**What needs to be done**
Return verbatim every line from the first line of the data below to the line that contains "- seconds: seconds", inclusive, and no further.

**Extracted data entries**
____________

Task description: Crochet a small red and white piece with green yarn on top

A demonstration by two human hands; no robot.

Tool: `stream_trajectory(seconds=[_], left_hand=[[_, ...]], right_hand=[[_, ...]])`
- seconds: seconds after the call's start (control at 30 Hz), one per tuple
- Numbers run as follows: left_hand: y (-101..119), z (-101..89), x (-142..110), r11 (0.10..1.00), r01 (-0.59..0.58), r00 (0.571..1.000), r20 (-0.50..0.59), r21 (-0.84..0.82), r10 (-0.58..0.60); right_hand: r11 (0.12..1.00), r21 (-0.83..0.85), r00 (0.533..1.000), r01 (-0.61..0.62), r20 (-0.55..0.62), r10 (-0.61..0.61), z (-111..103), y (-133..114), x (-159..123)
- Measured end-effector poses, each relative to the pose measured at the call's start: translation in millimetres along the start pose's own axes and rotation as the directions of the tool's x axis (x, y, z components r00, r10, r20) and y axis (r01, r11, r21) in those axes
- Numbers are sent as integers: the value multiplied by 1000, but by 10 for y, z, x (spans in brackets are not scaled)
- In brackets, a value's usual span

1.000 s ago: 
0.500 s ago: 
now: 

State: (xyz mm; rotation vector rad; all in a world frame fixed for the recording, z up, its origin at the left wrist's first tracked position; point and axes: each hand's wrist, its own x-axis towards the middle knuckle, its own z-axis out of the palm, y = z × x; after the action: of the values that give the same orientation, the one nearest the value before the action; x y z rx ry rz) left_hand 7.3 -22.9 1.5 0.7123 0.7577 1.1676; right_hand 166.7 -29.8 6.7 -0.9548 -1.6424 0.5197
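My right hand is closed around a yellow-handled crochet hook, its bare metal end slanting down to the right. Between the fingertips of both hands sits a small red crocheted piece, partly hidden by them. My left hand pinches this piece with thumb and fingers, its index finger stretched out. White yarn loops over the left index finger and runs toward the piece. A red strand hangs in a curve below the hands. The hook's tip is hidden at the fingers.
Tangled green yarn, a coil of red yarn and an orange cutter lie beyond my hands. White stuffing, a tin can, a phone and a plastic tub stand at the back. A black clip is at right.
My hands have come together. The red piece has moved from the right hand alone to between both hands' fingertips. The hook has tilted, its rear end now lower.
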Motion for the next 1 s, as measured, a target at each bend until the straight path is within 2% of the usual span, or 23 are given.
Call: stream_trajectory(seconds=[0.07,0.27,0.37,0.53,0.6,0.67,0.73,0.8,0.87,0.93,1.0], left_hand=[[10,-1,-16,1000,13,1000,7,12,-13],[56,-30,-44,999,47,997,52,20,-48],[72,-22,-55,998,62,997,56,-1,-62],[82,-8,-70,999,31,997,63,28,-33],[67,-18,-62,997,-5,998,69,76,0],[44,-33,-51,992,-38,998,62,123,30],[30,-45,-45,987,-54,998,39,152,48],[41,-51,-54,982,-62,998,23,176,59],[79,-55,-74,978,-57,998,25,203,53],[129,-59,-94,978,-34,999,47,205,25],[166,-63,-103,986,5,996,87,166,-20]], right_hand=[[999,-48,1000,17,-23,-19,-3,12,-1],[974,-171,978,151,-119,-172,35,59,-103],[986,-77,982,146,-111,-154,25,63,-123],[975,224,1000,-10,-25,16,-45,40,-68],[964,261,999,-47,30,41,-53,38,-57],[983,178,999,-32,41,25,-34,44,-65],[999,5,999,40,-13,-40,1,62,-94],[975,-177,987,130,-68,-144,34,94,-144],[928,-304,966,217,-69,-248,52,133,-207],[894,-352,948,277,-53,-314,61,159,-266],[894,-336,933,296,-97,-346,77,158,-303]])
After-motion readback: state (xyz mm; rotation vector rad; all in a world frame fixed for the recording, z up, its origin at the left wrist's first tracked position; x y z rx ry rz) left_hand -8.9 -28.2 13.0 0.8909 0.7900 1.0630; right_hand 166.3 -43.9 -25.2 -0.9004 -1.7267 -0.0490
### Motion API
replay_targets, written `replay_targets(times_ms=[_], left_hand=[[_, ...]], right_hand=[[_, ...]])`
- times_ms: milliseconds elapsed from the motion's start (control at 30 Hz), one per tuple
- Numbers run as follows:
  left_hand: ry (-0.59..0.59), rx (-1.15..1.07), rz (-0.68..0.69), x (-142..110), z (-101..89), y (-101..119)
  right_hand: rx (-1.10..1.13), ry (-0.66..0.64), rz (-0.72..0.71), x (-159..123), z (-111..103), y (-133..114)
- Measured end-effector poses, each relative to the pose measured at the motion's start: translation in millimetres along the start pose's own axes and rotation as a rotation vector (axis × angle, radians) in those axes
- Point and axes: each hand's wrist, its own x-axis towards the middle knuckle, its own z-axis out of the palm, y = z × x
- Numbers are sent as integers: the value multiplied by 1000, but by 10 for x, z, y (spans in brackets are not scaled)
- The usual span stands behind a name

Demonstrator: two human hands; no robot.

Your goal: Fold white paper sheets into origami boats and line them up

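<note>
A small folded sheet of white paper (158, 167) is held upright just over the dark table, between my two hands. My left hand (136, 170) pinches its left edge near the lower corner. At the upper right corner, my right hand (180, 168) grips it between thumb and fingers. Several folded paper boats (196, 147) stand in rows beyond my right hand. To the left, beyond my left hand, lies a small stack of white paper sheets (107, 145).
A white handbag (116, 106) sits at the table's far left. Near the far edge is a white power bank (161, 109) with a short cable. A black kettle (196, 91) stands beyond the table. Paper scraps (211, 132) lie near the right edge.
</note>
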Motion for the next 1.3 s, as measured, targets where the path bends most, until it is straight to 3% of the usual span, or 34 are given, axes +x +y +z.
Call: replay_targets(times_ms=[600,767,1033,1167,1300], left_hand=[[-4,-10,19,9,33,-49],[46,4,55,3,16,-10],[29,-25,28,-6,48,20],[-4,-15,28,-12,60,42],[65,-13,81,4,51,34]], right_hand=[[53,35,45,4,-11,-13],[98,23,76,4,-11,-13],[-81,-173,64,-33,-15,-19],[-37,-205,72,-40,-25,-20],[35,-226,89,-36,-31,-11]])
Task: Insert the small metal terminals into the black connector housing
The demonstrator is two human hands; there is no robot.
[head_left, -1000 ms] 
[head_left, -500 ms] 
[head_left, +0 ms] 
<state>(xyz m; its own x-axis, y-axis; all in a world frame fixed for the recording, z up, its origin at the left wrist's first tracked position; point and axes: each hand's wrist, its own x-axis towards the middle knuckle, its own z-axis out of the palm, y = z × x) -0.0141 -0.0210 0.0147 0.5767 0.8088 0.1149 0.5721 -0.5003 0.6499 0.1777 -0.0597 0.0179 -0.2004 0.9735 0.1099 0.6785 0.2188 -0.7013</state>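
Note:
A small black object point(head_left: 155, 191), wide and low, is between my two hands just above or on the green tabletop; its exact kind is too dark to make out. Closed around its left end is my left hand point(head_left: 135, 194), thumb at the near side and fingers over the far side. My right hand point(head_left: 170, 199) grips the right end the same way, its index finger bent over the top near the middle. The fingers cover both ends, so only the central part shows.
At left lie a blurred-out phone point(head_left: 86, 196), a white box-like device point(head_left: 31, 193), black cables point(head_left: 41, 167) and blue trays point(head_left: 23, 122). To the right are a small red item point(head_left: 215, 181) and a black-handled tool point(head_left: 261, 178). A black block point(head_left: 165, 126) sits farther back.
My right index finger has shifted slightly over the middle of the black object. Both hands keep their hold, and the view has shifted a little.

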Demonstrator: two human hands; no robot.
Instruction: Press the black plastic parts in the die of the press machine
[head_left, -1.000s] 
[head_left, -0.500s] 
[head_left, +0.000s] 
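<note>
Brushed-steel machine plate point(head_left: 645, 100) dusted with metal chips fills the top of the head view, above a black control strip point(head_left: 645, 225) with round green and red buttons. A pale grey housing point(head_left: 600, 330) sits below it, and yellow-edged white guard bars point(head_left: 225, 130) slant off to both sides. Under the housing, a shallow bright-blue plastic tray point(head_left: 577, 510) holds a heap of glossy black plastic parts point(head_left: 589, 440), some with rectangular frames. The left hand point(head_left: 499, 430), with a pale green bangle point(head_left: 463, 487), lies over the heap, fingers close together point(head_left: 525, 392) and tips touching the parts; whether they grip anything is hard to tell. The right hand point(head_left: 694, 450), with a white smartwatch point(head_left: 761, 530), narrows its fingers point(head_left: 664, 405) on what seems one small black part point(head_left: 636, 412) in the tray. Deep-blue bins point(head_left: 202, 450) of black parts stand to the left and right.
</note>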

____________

**Solved exercise**
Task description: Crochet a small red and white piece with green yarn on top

A demonstration by two human hands; no robot.

Tool: `stream_trajectory(seconds=[_], left_hand=[[_, ...]], right_hand=[[_, ...]])`
- seconds: seconds after the call's start (control at 30 Hz), one per tuple

No additional output is expected for this exercise.